Nigeria’s Twin Crises: Democracy and Demography

By Adaobi Obiabunmuo, Ph.D.

In any democracy, counting matters especially people, votes, and jobs. These numbers shape governance, legitimacy, and service delivery.

But Nigeria struggles with all three, leading to deep-seated mistrust in its democratic systems.

Take jobs. In 2023, the National Bureau of Statistics (NBS) adopted a new methodology that drastically cut Nigeria’s unemployment rate from 33.3% to 4.1%. The government hailed it as progress. Labour unions and many Nigerians called it fiction.

The change which now counts part-time and informal work as employment—is technically in line with global standards but fails to reflect everyday reality.

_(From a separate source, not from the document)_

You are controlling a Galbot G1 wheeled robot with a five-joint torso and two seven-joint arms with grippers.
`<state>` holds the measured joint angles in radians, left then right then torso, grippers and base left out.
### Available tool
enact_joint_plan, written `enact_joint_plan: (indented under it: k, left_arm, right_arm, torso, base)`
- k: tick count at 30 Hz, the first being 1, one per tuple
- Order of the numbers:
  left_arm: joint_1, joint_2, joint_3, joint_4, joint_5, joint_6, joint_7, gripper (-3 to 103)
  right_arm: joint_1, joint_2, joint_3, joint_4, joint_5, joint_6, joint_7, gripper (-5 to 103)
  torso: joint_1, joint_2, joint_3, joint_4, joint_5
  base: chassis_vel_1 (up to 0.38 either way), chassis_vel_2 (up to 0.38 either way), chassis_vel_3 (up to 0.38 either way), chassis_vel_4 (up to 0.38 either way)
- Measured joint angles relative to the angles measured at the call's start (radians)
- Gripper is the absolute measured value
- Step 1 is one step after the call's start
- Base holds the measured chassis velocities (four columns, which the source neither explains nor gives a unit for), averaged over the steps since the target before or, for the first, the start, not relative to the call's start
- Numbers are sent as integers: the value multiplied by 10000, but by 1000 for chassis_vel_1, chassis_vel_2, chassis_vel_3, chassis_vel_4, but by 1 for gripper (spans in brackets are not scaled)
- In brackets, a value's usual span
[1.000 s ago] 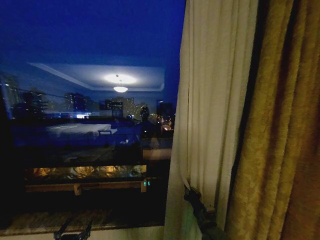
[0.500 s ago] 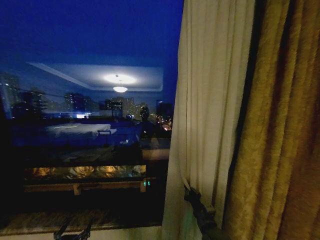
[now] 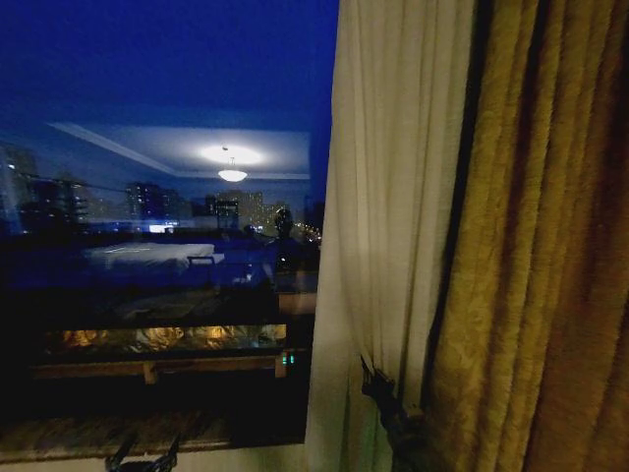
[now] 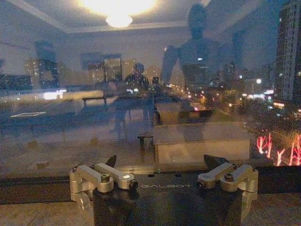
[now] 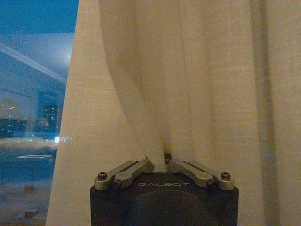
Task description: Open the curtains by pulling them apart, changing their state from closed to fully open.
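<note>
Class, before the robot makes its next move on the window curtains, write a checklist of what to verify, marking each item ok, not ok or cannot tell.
1. Right gripper pinches a fold of the sheer cream-white pleated curtain panel: ok.
2. Grip is on the sheer panel, not the thick golden-brown drape: ok.
3. Left gripper is free, fingers spread, holding nothing, facing the dark window glass: ok.
4. Glass left of the sheer panel is uncovered: ok.
5. Curtains fully open: cannot tell; the other panel is out of sight.
</note>
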<state>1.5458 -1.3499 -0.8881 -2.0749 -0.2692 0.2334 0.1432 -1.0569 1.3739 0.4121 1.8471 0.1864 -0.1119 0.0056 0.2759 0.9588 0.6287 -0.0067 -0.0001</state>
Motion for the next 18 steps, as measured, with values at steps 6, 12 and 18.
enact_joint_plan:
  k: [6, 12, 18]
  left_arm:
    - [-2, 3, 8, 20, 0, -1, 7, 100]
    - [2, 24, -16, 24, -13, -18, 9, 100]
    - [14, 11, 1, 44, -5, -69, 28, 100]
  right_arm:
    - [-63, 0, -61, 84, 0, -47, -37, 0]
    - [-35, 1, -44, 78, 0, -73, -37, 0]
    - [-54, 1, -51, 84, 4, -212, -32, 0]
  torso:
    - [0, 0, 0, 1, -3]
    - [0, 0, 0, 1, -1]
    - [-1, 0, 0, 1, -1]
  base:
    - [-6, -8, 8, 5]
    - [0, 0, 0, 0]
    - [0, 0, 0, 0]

The concern is that such rosier figures may lead to complacency in tackling joblessness.

Then there’s population data. Nigeria hasn’t conducted a proper census since 2006, when it recorded over 140 million people. Today, estimates range from 198 to 220 million, depending on who you ask NPC or the UNFPA.

Attempts at census planning are repeatedly derailed by political interference, lack of transparency, or outright abandonment.

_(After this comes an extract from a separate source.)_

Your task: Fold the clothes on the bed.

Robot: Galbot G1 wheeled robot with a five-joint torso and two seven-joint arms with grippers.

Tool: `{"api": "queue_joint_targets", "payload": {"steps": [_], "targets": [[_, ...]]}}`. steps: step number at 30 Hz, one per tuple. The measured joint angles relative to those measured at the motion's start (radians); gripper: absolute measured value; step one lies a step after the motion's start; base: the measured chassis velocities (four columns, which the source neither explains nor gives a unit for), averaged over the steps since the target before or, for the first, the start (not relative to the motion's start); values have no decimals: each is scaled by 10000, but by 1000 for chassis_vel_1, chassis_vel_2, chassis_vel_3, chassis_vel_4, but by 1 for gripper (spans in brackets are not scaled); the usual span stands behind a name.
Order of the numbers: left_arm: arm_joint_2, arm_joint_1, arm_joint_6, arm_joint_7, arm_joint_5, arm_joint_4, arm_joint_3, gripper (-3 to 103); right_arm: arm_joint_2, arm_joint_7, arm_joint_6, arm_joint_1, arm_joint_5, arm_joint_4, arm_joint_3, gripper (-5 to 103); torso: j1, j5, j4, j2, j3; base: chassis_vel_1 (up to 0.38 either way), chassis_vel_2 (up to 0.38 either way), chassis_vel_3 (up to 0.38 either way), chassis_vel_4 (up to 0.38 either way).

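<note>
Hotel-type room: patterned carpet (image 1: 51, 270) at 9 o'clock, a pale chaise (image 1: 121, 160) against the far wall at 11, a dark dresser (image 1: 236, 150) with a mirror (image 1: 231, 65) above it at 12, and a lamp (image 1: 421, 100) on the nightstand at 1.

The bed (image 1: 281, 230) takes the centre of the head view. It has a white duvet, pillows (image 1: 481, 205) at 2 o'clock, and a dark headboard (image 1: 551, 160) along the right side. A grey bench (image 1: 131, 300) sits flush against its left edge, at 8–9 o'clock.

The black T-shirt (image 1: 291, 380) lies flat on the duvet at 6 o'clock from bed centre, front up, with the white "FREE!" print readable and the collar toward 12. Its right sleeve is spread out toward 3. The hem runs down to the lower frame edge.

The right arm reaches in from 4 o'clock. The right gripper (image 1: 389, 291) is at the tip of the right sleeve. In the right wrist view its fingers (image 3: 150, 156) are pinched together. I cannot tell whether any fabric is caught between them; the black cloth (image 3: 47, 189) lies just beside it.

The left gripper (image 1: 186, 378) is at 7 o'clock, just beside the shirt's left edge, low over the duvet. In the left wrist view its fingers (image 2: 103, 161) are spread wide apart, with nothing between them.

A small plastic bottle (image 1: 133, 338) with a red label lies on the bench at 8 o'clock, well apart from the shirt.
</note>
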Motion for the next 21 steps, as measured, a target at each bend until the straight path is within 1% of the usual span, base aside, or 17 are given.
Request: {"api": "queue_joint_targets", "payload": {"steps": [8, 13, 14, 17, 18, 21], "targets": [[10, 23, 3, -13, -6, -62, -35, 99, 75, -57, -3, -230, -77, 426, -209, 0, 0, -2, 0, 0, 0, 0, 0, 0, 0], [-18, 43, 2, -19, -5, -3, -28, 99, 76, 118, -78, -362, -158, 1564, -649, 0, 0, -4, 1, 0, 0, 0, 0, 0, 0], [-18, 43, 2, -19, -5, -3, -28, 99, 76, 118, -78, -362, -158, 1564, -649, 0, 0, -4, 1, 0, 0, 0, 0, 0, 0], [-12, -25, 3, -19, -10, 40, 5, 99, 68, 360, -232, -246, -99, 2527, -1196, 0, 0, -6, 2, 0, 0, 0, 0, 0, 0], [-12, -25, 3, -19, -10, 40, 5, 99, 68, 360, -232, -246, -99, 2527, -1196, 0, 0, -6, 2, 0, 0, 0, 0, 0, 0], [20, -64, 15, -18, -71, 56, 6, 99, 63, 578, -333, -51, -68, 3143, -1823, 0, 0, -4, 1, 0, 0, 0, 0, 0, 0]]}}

Even a planned digital census in 2023 fizzled out.

By early 2025, the NPC had bought 760,000 tablets stored away in the Central Bank, unused.

Without accurate data, planning for healthcare, education, infrastructure, or even elections becomes a guessing game. It’s not just inefficiency—it’s dangerous for democracy.

Elections reveal another troubling pattern. While Nigeria’s voter register keeps growing, actual voter turnout keeps falling. In 2023, only 25 million people voted out of over 93 million registered.

Despite efforts by INEC and civil society to boost participation, the turnout was a dismal 28.6%.

This has sparked debates on voter apathy, unreliable registers, and whether the system itself discourages trust.

Much like INEC’s BVAS technology, which was meant to revolutionise voting, the NPC’s digital census project became more about procurement than impact. In Nigeria, it seems data collection is often more valuable as a cash cow than as a planning tool.

To fix this, three things must change:

1. Politicians and public institutions must treat data as vital—not optional.

2. Procurement processes must be separated from data management.

3. Data institutions must be given genuine financial and operational independence.

Until then, Nigeria risks continuing to plan blindly—counting on numbers that can’t be trusted.

Dr Adaobi Obiabunmuo is Programmes Manager at PRIMORG (Progressive Impact Organisation for Community Development).